> **What is needed**: Below are records; the lines starting at the one with "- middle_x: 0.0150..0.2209" and ending at the one with "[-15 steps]" must be reproduced exactly, both included. Pictures must not appear.

BEGIN Source data

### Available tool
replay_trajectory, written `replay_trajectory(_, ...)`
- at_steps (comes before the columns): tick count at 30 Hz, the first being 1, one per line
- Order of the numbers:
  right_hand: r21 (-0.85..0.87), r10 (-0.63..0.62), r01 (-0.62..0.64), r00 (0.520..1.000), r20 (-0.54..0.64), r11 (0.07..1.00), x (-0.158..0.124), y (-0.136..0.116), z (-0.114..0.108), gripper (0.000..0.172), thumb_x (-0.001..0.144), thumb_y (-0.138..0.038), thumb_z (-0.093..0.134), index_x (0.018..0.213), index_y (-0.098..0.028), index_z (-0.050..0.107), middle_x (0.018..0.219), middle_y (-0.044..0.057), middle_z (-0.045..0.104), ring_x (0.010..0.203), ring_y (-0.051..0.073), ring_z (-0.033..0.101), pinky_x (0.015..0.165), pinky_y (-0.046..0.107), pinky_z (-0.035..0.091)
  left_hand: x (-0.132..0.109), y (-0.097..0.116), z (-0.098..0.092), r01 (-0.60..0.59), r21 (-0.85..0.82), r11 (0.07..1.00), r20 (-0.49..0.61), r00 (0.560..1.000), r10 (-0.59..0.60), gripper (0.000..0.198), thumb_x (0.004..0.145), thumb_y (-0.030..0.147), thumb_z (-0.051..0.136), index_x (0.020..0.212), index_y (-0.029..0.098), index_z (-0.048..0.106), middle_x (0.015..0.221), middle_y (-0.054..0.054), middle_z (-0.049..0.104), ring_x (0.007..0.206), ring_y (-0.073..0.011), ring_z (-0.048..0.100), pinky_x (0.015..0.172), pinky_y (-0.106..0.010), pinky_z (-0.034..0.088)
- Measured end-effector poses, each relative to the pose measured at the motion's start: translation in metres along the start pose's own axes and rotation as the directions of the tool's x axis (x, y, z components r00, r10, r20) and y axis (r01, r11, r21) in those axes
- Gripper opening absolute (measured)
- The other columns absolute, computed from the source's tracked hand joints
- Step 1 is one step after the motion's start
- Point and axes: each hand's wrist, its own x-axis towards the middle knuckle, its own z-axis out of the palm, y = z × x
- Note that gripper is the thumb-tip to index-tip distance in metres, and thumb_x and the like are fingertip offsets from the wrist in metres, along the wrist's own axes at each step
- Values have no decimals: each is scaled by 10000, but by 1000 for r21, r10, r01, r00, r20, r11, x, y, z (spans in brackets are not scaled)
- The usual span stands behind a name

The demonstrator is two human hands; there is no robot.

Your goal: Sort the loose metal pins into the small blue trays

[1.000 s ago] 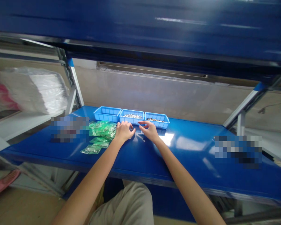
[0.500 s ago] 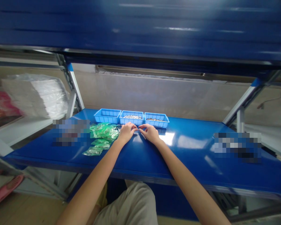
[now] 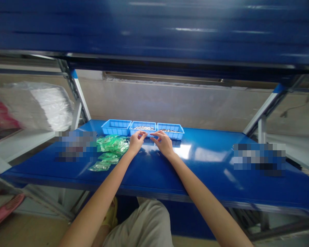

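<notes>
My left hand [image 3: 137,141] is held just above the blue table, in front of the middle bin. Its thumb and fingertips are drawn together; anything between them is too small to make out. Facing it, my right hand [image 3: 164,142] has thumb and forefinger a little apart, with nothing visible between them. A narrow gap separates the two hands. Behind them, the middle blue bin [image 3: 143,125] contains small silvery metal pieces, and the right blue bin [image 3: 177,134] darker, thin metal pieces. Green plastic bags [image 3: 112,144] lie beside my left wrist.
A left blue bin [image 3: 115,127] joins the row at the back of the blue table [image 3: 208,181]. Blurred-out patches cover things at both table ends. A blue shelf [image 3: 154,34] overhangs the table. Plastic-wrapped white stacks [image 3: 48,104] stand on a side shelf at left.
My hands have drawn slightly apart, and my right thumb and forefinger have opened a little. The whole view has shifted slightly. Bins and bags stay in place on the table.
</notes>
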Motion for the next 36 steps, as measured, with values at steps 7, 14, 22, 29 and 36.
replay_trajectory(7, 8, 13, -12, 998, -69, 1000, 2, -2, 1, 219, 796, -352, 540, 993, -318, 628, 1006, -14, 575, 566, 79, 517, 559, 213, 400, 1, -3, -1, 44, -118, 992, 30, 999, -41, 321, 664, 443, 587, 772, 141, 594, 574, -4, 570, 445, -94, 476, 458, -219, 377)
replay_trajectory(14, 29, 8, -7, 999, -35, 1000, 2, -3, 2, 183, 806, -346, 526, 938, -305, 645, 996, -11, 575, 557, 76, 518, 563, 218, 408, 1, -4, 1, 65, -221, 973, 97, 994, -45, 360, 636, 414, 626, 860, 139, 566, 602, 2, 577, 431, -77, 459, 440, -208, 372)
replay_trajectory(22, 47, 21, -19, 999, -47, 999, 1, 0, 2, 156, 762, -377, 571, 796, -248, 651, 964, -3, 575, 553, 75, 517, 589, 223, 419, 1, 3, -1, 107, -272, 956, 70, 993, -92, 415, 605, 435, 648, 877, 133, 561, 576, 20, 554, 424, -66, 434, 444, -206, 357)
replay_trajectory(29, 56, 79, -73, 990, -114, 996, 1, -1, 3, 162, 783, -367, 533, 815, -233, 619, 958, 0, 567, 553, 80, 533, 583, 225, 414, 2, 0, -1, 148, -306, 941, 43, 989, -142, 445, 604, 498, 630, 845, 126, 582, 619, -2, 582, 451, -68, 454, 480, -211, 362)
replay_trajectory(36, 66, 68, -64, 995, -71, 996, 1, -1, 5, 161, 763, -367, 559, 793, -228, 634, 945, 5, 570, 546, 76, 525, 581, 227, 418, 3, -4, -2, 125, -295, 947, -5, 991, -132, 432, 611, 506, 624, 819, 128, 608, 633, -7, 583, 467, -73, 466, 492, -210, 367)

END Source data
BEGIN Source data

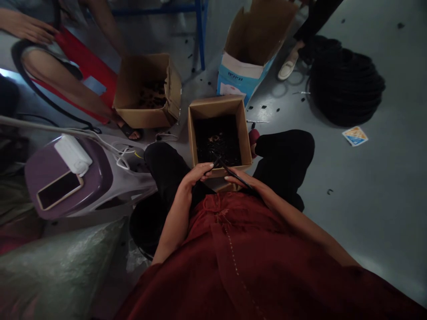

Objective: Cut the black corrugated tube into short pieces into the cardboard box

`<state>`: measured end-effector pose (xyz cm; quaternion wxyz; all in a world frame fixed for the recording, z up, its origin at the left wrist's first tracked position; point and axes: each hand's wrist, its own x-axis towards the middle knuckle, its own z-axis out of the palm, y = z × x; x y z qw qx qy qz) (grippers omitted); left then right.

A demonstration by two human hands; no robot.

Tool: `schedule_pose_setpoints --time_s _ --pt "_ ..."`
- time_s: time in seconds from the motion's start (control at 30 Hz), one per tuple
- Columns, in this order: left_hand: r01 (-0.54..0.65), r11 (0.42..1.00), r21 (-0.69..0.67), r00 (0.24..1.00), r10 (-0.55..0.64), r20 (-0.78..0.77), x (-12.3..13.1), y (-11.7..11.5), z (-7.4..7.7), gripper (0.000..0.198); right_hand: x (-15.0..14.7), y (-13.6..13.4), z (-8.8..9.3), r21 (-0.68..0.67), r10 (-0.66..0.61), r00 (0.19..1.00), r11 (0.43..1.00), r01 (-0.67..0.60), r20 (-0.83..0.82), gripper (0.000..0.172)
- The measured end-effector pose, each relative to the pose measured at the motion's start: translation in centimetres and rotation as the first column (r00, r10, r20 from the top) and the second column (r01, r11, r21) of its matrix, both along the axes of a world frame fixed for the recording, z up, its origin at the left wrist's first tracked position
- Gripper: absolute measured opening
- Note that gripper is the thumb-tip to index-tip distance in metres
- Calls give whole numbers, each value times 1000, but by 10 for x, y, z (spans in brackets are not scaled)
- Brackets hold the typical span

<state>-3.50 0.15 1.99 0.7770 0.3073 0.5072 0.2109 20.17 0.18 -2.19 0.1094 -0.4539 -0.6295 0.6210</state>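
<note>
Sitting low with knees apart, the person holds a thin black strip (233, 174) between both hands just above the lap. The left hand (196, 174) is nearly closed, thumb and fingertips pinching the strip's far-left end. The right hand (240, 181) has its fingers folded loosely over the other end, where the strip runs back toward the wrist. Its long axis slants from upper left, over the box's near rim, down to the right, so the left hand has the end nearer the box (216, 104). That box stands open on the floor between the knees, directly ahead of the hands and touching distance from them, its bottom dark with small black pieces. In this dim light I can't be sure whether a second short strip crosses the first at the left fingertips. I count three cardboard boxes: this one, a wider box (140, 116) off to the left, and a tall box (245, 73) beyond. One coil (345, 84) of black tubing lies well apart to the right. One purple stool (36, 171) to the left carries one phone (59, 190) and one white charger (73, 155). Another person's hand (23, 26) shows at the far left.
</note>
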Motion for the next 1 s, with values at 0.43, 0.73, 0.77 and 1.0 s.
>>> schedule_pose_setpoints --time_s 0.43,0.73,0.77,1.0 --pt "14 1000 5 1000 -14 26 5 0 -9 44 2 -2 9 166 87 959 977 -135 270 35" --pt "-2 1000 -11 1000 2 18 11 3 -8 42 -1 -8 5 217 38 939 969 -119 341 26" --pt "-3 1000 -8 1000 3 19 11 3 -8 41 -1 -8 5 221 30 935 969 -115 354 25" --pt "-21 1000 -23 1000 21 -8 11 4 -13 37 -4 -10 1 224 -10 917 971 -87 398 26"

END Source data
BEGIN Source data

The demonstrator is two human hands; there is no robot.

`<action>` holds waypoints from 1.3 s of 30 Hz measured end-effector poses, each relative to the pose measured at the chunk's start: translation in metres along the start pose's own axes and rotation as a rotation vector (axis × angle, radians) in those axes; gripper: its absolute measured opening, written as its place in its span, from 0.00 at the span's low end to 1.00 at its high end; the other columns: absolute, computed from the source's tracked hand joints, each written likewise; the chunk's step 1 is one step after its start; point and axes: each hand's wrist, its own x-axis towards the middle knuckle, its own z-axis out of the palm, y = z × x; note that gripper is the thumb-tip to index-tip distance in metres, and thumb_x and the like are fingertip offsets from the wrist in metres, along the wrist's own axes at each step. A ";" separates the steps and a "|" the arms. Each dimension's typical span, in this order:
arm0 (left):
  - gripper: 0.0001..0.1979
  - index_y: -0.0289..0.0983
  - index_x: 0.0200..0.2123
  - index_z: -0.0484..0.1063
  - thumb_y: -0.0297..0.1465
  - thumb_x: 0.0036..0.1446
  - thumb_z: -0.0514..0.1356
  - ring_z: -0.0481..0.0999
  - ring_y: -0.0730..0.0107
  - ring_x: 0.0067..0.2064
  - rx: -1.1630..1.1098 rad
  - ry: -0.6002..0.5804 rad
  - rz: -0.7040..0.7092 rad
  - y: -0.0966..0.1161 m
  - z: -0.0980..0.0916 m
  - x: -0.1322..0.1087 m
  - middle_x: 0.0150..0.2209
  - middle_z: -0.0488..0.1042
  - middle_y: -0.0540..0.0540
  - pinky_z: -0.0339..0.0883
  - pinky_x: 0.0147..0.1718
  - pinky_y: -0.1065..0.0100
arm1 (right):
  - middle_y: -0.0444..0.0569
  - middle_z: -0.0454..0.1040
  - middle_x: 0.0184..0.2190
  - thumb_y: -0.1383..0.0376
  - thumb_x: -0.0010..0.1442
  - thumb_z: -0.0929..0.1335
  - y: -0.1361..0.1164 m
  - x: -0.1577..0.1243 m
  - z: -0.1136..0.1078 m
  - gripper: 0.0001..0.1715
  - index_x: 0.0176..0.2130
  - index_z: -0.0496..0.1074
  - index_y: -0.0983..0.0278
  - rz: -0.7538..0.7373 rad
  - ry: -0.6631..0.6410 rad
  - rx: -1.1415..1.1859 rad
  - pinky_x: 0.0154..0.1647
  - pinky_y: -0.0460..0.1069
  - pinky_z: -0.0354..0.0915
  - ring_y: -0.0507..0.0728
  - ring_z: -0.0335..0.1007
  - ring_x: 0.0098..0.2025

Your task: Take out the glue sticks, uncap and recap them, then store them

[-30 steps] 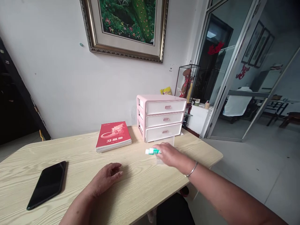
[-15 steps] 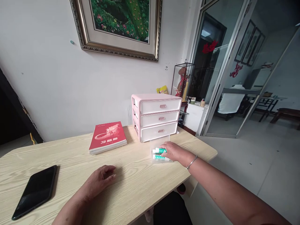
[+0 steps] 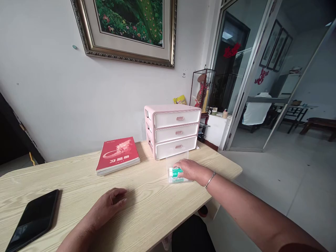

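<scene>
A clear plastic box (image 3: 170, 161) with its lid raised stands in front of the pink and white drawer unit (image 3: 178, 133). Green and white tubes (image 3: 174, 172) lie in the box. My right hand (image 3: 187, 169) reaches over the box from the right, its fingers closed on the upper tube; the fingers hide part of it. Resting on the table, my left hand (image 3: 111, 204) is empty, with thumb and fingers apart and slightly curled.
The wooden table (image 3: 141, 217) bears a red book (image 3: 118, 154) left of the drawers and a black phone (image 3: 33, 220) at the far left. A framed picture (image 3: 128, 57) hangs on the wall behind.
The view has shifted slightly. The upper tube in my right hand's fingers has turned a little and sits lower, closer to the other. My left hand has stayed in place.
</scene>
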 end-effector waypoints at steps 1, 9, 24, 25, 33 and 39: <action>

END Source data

> **Completed exercise**:
  - middle_x: 0.0150..0.2209
  - middle_z: -0.0488..0.1042
  - middle_y: -0.0540..0.0540
  - pinky_z: -0.0339..0.0883
  - pinky_x: 0.0147..0.1718
  - pinky_y: -0.1065..0.0100
arm1 (right):
  - middle_y: -0.0444..0.0569
  - middle_z: -0.0454..0.1040
  - middle_x: 0.0184..0.2190
  - thumb_y: -0.1383..0.0376
  - thumb_x: -0.0010..0.1442
  - thumb_z: -0.0929..0.1335
  - y: -0.1361..0.1164 m
  - x: -0.1577..0.1243 m
  - z: -0.1136..0.1078 m
  - gripper: 0.0001..0.1715
  - index_x: 0.0176..0.2130
  - index_z: -0.0496..0.1074
  - index_y: -0.0983..0.0278
  - rz: -0.7538..0.7373 rad
  - ry: -0.6631..0.6410 rad
  - rx: -1.1415..1.1859 rad
  - pinky_x: 0.0154..0.1647
  - pinky_y: -0.0460..0.1069
  - pinky_z: -0.0354..0.0915
  - ring_y: -0.0507..0.0728
  - ring_z: -0.0335..0.1007
  - ring_x: 0.0098..0.2025

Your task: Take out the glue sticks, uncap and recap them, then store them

[-30 steps] 
[-15 steps] 

The output is complete, and nothing more is needed.